• _TRY IT_
What you write must match the records exactly, except for the images, which are left out.

SUPPLIED MATERIAL START

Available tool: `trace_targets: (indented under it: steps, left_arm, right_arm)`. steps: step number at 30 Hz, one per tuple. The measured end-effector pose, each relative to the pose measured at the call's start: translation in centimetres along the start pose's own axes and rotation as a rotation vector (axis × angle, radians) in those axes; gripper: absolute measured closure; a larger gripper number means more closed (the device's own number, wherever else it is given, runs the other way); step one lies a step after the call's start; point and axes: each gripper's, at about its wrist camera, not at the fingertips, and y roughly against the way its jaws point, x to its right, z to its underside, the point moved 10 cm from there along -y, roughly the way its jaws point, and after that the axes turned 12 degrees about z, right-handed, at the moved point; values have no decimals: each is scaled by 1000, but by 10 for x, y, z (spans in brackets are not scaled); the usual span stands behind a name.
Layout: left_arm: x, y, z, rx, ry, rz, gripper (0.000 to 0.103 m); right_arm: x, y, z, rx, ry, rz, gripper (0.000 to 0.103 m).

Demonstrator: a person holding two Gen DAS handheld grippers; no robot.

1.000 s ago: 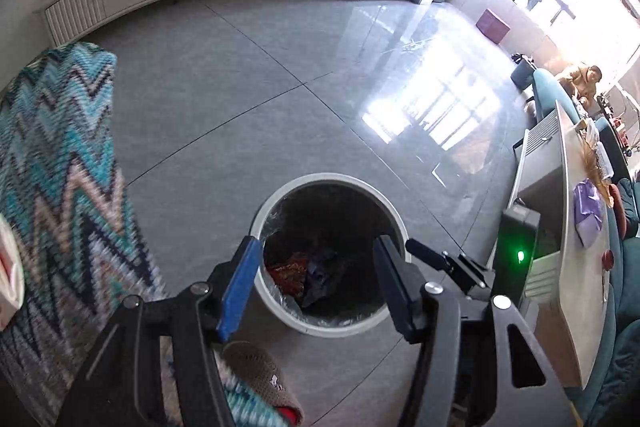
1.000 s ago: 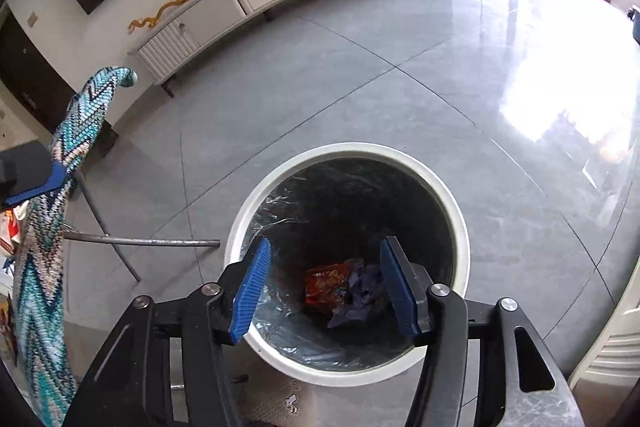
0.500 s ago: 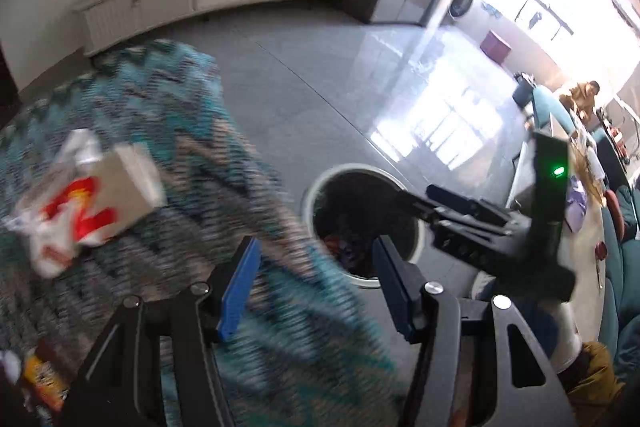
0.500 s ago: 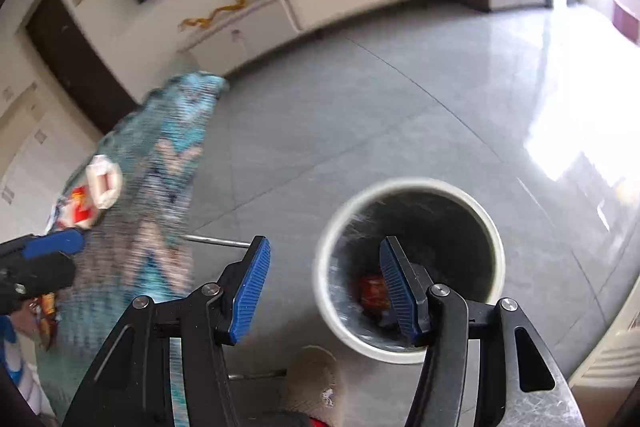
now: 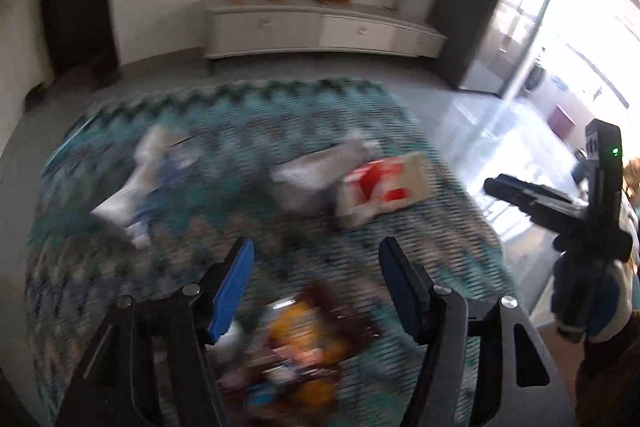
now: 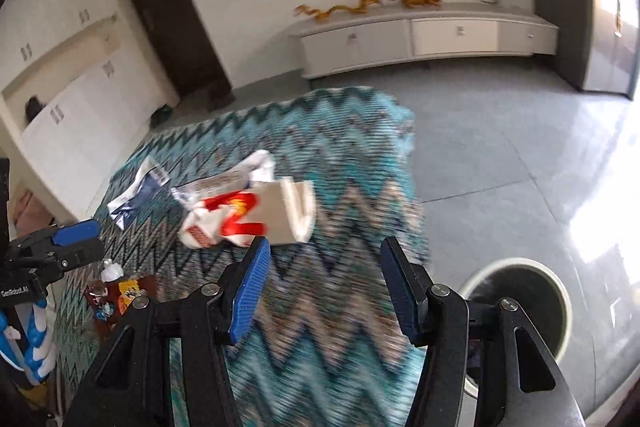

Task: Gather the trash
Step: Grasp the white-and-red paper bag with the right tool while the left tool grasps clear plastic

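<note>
Trash is lying on the zigzag-cloth worktop [image 6: 320, 147]: red-and-white wrapper [image 6: 256, 215] just ahead-left of the right gripper [image 6: 324, 291], long axis running left-right. Right looks nearer to it; left gripper [image 5: 316, 291] is hovering over the yellow-brown packet [image 5: 304, 343]. Both jaws are standing wide apart, holding nothing. Bin [image 6: 520, 267] is sitting right of the wrapper, on the floor.

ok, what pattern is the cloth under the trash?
Teal, white and dark zigzag cloth; sharpest in the right wrist view.
</note>
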Motion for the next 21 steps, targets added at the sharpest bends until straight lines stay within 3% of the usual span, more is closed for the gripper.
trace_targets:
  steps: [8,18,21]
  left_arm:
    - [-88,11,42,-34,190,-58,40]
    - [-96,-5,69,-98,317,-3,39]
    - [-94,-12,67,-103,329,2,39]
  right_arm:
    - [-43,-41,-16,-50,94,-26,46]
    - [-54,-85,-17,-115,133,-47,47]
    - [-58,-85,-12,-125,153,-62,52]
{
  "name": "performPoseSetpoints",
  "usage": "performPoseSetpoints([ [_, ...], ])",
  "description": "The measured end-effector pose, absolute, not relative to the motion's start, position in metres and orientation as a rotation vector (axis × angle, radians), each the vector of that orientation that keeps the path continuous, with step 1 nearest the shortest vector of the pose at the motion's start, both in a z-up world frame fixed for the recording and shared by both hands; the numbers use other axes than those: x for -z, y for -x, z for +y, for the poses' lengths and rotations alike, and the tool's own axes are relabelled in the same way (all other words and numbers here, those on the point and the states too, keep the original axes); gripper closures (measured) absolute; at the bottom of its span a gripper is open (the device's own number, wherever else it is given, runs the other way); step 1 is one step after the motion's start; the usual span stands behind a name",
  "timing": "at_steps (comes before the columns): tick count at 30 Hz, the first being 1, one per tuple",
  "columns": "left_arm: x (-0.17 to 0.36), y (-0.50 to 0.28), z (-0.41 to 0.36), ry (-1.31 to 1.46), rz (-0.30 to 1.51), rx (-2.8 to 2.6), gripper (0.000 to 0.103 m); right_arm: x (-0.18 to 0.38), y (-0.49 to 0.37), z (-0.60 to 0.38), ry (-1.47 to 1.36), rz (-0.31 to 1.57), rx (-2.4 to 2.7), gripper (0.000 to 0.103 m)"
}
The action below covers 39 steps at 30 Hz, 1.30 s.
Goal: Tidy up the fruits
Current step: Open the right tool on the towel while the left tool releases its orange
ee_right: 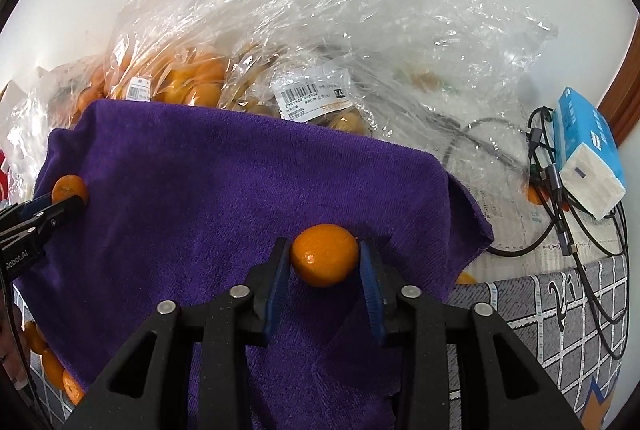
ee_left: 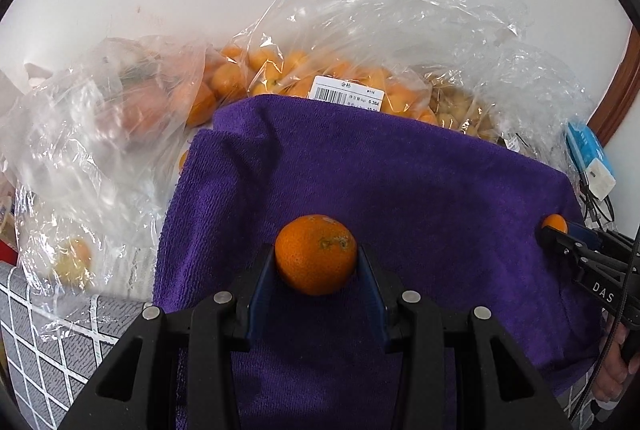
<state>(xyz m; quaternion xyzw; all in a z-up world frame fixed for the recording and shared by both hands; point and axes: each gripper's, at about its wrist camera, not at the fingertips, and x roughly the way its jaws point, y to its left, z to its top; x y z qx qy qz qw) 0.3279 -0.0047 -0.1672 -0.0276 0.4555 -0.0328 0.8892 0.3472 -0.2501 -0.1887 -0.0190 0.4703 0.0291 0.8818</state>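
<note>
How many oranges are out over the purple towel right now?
2. One orange sits inside the left gripper, a second orange inside the right gripper, nearer the purple towel's right edge. Its folds could hide others.

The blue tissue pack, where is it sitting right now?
In the right wrist view, the blue tissue pack lies at the far right, beside tangled cables, right of the purple towel.

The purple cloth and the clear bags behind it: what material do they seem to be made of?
The purple cloth looks like terry or microfibre towelling: a matte, looped, fuzzy pile with soft folds at its edges. The clear bags look like thin plastic film: transparent, glossy, sharply crinkled, with white glints, and the oranges show through. The exact fibre or plastic cannot be told.
</note>
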Motion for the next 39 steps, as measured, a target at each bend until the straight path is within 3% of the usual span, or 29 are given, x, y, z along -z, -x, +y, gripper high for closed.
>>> performPoseSetpoints([
  [6, 0.166, -0.330, -0.006, 0.070, 0.963, 0.096, 0.062, 0.182, -0.343, -0.245, 0.062, 0.950, -0.048, 0.039],
  [8, 0.163, -0.329, -0.007, 0.074, 0.959, 0.105, 0.055, 0.178, -0.340, -0.244, 0.067, 0.930, -0.062, 0.035],
  [13, 0.151, -0.323, -0.007, 0.104, 0.916, 0.118, 0.047, 0.163, -0.330, -0.242, 0.061, 0.880, -0.049, 0.033],
  [27, 0.113, -0.303, -0.022, 0.037, 0.801, 0.110, 0.047, 0.131, -0.308, -0.237, 0.079, 0.814, 0.013, 0.033],
  [39, 0.053, -0.266, -0.014, 0.040, 0.678, 0.159, 0.047, 0.094, -0.237, -0.261, -0.022, 0.792, 0.010, 0.033],
])
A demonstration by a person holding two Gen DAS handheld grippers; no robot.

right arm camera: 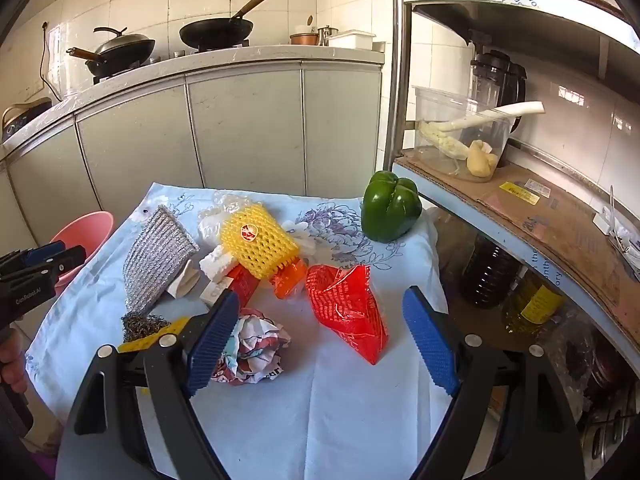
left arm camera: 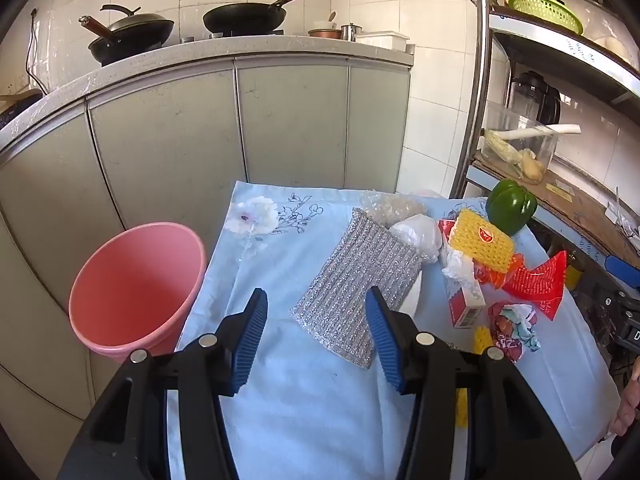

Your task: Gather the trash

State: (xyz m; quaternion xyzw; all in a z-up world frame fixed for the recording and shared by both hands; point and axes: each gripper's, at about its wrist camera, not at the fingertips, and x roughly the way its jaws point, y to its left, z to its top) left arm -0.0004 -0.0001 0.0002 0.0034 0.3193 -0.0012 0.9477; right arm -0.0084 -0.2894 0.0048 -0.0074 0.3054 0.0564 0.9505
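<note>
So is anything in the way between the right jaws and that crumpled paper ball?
Nothing visible. The right gripper is open and empty, and the crumpled paper ball lies on the blue cloth right beside its left finger, with bare cloth around it.

A home kitchen. Beyond the tongs, two black woks (left arm camera: 245, 17) sit on a gas stove atop a speckled counter (left arm camera: 192, 56) with grey cabinet doors, white tiled walls (left arm camera: 436, 80) behind. Off to the right, a metal rack (right arm camera: 516, 216) holds a blender (right arm camera: 498, 76) and oil bottles (right arm camera: 490, 272).
</note>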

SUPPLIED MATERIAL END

• _RESULT OF THIS EXERCISE_
Available tool: `trace_targets: (indented under it: steps, left_arm, right_arm)`. steps: step number at 30 Hz, one per tuple. The measured end-effector pose, each relative to the pose measured at the call's start: translation in centimetres along the start pose's own axes and rotation as a rotation vector (axis × angle, radians) in those axes; gripper: absolute measured closure; a larger gripper number means more closed (the device's own number, wherever else it is given, runs the other way); step one lies a step after the call's start; point and axes: each gripper's, at about its wrist camera, not at the fingertips, and y roughly against the way its jaws point, x to its right, z to its underside, the point moved 10 cm from there along -y, roughly the way its jaws point, and after that the axes turned 12 degrees about z, right-handed, at the moved point; values have no decimals: each is scaled by 1000, but by 10 for x, y, z (spans in brackets are not scaled); the usual span stands behind a name.
Layout: left_arm: x, y, z, rx, ry, rz, gripper (0.000 to 0.103 m); right_arm: x, y, z, rx, ry, rz, gripper (0.000 to 0.103 m).

Demonstrator: a person holding two Gen DAS handheld grippers; no robot.

1.000 s ago: 
1.000 s ago: 
0.500 s ago: 
0.500 s ago: 
now: 
now: 

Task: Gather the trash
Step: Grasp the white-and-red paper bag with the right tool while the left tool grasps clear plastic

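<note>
Trash is lying on the zigzag-cloth worktop [image 6: 320, 147]: red-and-white wrapper [image 6: 256, 215] just ahead-left of the right gripper [image 6: 324, 291], long axis running left-right. Right looks nearer to it; left gripper [image 5: 316, 291] is hovering over the yellow-brown packet [image 5: 304, 343]. Both jaws are standing wide apart, holding nothing. Bin [image 6: 520, 267] is sitting right of the wrapper, on the floor.

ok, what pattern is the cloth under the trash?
Teal, white and dark zigzag cloth; sharpest in the right wrist view.
</note>
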Motion for the next 21 steps, targets added at the sharpest bends until straight lines stay within 3% of the usual span, more is closed for the gripper.
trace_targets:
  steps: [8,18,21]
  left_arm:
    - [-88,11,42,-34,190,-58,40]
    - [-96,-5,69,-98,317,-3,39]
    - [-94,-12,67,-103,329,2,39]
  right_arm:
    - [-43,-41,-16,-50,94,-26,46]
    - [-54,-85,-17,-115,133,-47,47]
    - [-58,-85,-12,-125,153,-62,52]
{
  "name": "performPoseSetpoints",
  "usage": "performPoseSetpoints([ [_, ...], ])",
  "description": "The measured end-effector pose, absolute, not relative to the motion's start, position in metres and orientation as a rotation vector (axis × angle, radians), each the vector of that orientation that keeps the path continuous, with step 1 nearest the shortest vector of the pose at the motion's start, both in a z-up world frame fixed for the recording and shared by both hands; the numbers use other axes than those: x for -z, y for -x, z for +y, for the poses' lengths and rotations alike, and the tool's own axes are relabelled in the same way (all other words and numbers here, those on the point and the states too, keep the original axes); gripper closures (measured) absolute; at the bottom of its span a gripper is open (the device's own number, wherever else it is given, runs the other way); step 1 is one step after the motion's start; the usual span stands behind a name",
  "timing": "at_steps (comes before the columns): tick count at 30 Hz, the first being 1, one per tuple",
  "columns": "left_arm: x (-0.17 to 0.36), y (-0.50 to 0.28), z (-0.41 to 0.36), ry (-1.31 to 1.46), rz (-0.30 to 1.51), rx (-2.8 to 2.6), gripper (0.000 to 0.103 m); right_arm: x (-0.18 to 0.38), y (-0.49 to 0.37), z (-0.60 to 0.38), ry (-1.47 to 1.36), rz (-0.31 to 1.57), rx (-2.4 to 2.7), gripper (0.000 to 0.103 m)"
}
The action below covers 39 steps at 30 Hz, 1.30 s.
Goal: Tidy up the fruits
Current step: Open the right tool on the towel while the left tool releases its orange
ee_right: 
ee_left: 
<state>(xyz m; quaternion xyzw; all in a z-up world frame fixed for the recording and shared by both hands; point and axes: each gripper's, at about its wrist camera, not at the fingertips, and x roughly the way its jaws point, y to its left, z to its top; x y z qx qy qz qw) 0.3279 -0.0047 -0.1672 -0.0276 0.4555 -0.0328 0.8892 0.3472 -0.2501 -0.1887 -0.0190 0.4703 0.0291 0.8818</state>
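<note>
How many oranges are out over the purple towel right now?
2. One orange sits inside the left gripper, a second orange inside the right gripper, nearer the purple towel's right edge. Its folds could hide others.

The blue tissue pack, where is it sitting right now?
In the right wrist view, the blue tissue pack lies at the far right, beside tangled cables, right of the purple towel.

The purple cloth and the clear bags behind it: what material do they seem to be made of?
The purple cloth looks like terry or microfibre towelling: a matte, looped, fuzzy pile with soft folds at its edges. The clear bags look like thin plastic film: transparent, glossy, sharply crinkled, with white glints, and the oranges show through. The exact fibre or plastic cannot be told.
</note>
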Motion for the next 39 steps, as measured, a target at each bend until the straight path is within 3% of the usual span, or 29 are given, x, y, z along -z, -x, +y, gripper high for closed.
>>> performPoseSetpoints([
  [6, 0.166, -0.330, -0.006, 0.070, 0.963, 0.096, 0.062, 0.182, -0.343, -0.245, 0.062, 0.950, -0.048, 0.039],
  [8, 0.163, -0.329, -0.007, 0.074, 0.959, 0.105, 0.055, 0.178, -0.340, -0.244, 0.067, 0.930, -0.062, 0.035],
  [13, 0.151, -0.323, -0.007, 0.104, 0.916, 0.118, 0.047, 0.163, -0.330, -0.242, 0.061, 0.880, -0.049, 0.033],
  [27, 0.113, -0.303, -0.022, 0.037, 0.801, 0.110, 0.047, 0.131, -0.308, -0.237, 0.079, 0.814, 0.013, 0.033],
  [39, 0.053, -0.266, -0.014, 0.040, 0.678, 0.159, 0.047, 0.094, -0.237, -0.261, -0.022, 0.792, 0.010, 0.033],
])
A demonstration by a person holding two Gen DAS handheld grippers; no robot.

right arm camera: 
left arm camera: 

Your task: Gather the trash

State: (xyz m; quaternion xyzw; all in a z-up world frame fixed for the recording and shared by both hands; point and axes: each gripper's, at about its wrist camera, not at the fingertips, and x roughly the way its jaws point, y to its left, z to its top) left arm -0.0004 -0.0001 0.0002 0.0034 0.3193 -0.0012 0.9477; right arm -0.0084 -0.2894 0.0048 -0.0074 0.3054 0.0564 0.9505
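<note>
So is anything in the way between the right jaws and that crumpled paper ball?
Nothing visible. The right gripper is open and empty, and the crumpled paper ball lies on the blue cloth right beside its left finger, with bare cloth around it.

A home kitchen. Beyond the tongs, two black woks (left arm camera: 245, 17) sit on a gas stove atop a speckled counter (left arm camera: 192, 56) with grey cabinet doors, white tiled walls (left arm camera: 436, 80) behind. Off to the right, a metal rack (right arm camera: 516, 216) holds a blender (right arm camera: 498, 76) and oil bottles (right arm camera: 490, 272).
</note>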

Work on this exercise is complete.